The Departed also marks a move away from Scorsese’s familiar milieu of Italian-American gangsters. The film is set against the background of the mean streets of the Irish-American community in Boston, but it is an environment that proves just as dangerous, violent, immoral and treacherous as the New York of his earlier films. For over twenty years, Frank Costello (Jack Nicholson) has been the godfather of these streets, which he has ruled with ruthless efficiency. “I don’t want to be a product of my environment,” he tells us in the opening establishing scenes, “I want my environment to be a product of me.”
Costello has even had the foresight to groom young Colin Sullivan (Matt Damon), one of his proteges, and send him off to police academy. Working within the police department, Sullivan is able to monitor the cops’ efforts to bring Frank and his organisation down. But a special unit within the Internal Affairs division suspects that Costello has an informant inside the department and hatches a plan to uncover his identity.
William Costigan (Leonardo Di Caprio) hails from the same neighbourhood as Costello, and his family moved in the same shady circles. In an effort to break away from his family’s past, Costigan has joined the police force. He even graduated from the police academy at the same time as Sullivan. But the authorities throw him back onto the streets as an undercover agent, hoping that his background will be enable him to easily infiltrate Costello’s organisation and uncover the informant’s identity. The film subtly explores the parallels between these two men as they engage in an intriguing cat-and-mouse game. They walk a dangerous tightrope in which they risk exposure and even death, as well as having to wrestle with the terrible emotional consequences of their duplicity and the loss of their own identities.
As with his superior remake of the ‘60’s thriller Cape Fear, Scorsese makes this film his own with some typically muscular direction. The film contains many signature touches, like the graphic violence, the profanity-laden dialogue, the complex morality play that consumes the central protagonists, and the judicious use of music (including The Rolling Stones and Roger Waters’ Comfortably Numb) to perfectly underscore the mood of many key scenes. And long time collaborator Thelma Schoonmaker’s rapid editing style quickly takes us into the heart of a scene, and brings energy to this almost breathlessly paced film.
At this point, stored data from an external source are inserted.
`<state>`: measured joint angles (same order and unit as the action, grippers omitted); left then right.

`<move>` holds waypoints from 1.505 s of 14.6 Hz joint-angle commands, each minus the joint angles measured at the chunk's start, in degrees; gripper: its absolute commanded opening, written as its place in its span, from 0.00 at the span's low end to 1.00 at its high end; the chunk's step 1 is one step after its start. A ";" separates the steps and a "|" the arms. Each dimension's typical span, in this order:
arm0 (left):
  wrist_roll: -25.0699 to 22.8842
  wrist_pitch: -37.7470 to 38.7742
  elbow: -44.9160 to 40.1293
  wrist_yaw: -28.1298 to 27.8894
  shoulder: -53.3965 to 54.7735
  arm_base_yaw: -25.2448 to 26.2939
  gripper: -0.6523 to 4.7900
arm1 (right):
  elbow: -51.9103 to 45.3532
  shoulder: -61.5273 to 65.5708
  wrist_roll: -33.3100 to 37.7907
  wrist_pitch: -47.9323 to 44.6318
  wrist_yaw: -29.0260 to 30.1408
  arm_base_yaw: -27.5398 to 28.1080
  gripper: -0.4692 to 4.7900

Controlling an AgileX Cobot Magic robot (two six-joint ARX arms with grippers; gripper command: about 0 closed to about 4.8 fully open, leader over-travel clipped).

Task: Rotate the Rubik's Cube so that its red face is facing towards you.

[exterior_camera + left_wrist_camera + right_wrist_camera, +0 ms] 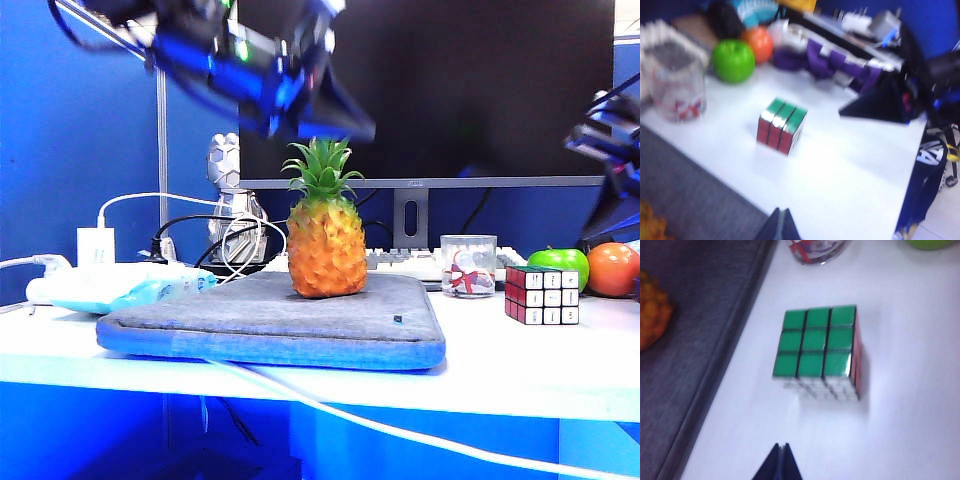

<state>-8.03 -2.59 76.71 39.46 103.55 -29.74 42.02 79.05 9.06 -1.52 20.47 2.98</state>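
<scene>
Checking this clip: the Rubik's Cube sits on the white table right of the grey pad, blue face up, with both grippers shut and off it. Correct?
Not quite: the top face is green, not blue. The right wrist view shows the Rubik's Cube green side up. The rest holds: it stands on the white table beside the grey pad, and the left gripper and right gripper are shut, clear of it.
</scene>
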 commanded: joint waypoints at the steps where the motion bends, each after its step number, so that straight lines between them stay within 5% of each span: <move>1: 0.13 -1.05 0.17 0.20 1.20 -0.13 0.15 | 4.04 4.61 0.15 -0.35 0.11 -0.90 0.09; 13: 0.59 -5.07 0.59 -0.87 2.27 -1.42 0.15 | 6.93 14.51 -1.77 -2.19 -3.98 -1.68 0.09; 22: 0.59 -5.53 0.59 -1.31 3.15 -2.21 0.15 | 21.99 25.55 -6.82 -3.06 -9.68 -1.62 0.09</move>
<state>-7.64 -7.05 76.99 38.11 106.65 -31.83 62.87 103.81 2.72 -3.29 11.46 1.41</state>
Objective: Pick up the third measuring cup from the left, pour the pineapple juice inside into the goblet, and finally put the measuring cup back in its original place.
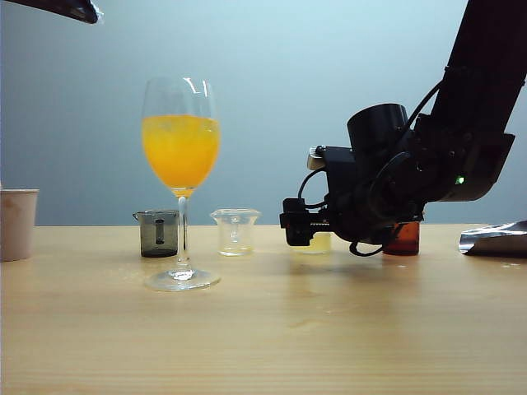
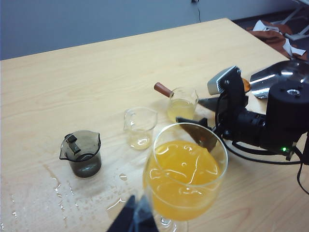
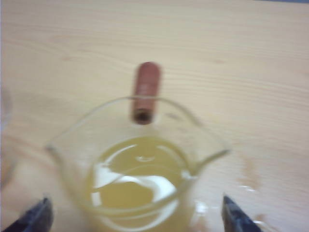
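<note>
This looks like a robotics lab set up for a pouring test rather than a home or kitchen. A bare light wooden tabletop (image 1: 263, 329) stands before a plain grey-blue backdrop wall (image 1: 329, 82), with black robot arms (image 1: 478, 99) and their cabling reaching in over it. On it stand only a few small beaker-style measuring cups (image 2: 140, 126) and one goblet (image 1: 181, 164) of orange juice, with spilled drops (image 2: 58, 193) nearby.

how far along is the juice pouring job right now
Nothing is done yet: the small clear brown-handled cup stands on the wooden table, pale yellow juice inside. In hand: the open right claw straddles it, ungripped. The left claw waits near the tall stemmed goblet. Left: lift, pour, return.
</note>
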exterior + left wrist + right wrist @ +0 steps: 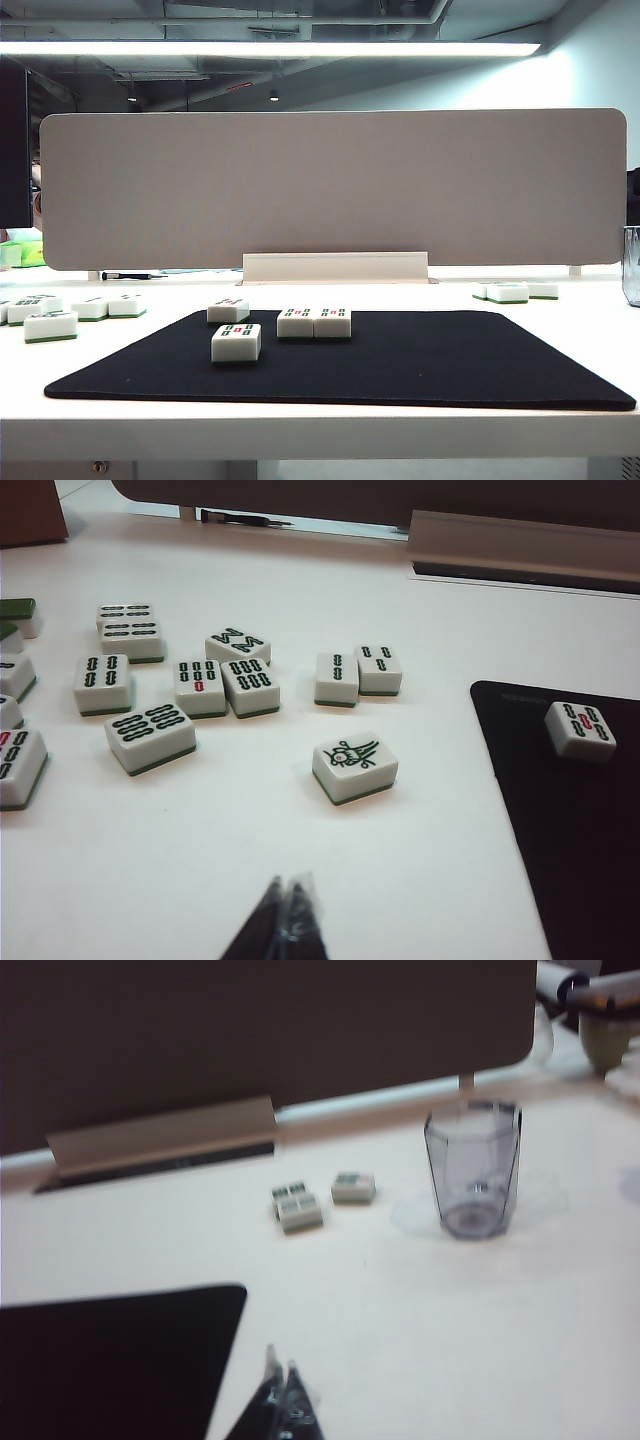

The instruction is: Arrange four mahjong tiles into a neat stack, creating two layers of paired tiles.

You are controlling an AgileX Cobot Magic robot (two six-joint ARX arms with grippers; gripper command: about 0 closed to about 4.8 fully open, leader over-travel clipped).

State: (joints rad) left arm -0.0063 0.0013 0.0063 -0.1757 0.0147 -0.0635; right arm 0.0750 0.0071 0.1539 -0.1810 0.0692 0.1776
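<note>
Resting shut over the white table point(320, 425): left tool point(288, 895), right tool point(280, 1378).

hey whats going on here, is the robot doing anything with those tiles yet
Nothing is being handled yet. Four white mahjong tiles with green bases lie flat on the black rectangular mat: two side by side and touching, two apart from them, none stacked. The left gripper is shut and empty over the white table, near loose spare tiles. The right gripper looks shut and empty too, short of a clear plastic cup.
</note>
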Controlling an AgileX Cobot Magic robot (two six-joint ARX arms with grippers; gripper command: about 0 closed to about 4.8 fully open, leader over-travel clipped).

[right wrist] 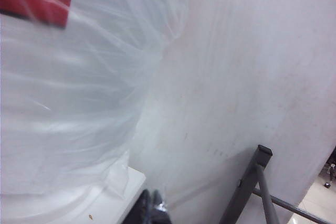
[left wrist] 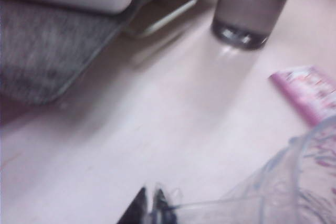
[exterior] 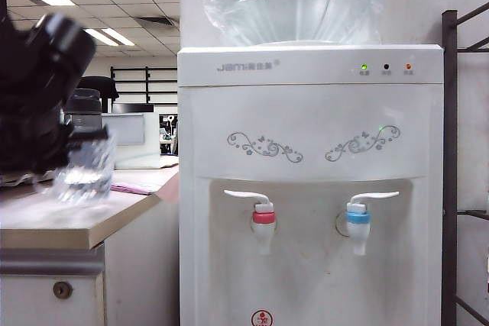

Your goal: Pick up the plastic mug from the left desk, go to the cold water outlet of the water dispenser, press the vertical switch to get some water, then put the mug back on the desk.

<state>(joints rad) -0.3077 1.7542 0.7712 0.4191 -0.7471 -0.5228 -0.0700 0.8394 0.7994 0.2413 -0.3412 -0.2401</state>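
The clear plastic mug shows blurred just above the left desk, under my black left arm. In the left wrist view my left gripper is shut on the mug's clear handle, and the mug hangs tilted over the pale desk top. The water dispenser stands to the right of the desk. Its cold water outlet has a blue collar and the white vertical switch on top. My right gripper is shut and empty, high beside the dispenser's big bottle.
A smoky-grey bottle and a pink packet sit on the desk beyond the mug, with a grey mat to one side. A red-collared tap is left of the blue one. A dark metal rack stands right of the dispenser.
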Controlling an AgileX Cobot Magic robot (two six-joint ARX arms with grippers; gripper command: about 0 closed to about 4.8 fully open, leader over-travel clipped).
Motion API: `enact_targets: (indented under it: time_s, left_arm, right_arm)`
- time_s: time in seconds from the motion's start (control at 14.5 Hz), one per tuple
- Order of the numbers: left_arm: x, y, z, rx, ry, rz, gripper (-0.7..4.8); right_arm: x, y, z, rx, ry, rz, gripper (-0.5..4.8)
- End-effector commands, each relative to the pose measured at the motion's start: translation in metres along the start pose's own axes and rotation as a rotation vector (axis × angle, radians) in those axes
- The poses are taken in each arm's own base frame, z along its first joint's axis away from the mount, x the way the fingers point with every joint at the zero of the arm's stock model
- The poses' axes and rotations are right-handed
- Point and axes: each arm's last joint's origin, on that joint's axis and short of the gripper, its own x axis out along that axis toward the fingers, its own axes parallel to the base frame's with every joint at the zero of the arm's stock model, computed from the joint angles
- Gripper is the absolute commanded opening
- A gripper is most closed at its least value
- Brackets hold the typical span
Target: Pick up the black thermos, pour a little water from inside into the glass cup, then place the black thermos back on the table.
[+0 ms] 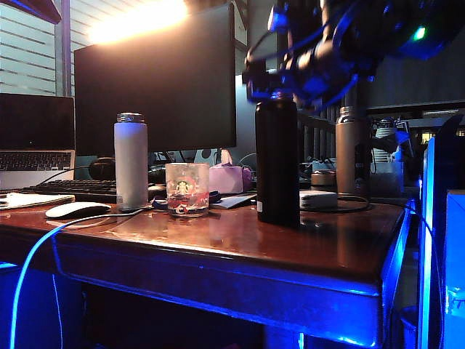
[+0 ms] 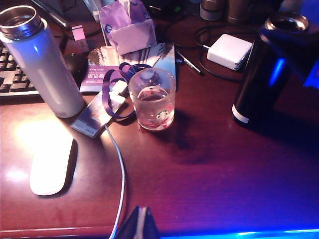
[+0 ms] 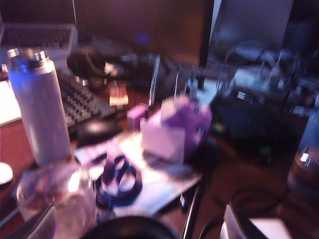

The performances of the key cast are all uniformly excellent. For too long Nicholson has been a lazy performer and many of his recent roles have been thinly disguised caricatures of his own larger-than-life screen persona. But here he actually delivers a performance that is, by turn, erratic, manic, malevolent and laced with obviously improvised touches that hint at hidden depths of the character. As a teen, Di Caprio offered us some brilliant performances in films like What’s Eating Gilbert Grape? and This Boy’s Life (in which he virtually blew De Niro off the screen), but many of his later performances have been rather routine. This is his third film for Scorsese and he has matured and grown in stature under his tutelage, and his work here ranks as amongst his best.
Damon gives easily the best performance of his career here. Vera Farmiga also does well as the police psychiatrist who becomes involved in the lives of the two undercover men, but her role here is not merely as a token female presence to alleviate the palpable testosterone of this very violent masculine world. And the good cop/bad cop dynamics of Martin Sheen and a hilariously foul-mouthed Mark Wahlberg add yet another dimension to the film.
Could The Departed be the film that finally gives Scorsese the richly deserved Oscar that has so far eluded him during the past three decades? Let’s hope so! The Departed is vital, unmissable cinema, a standout amongst so much dross currently clogging up our multiplexes.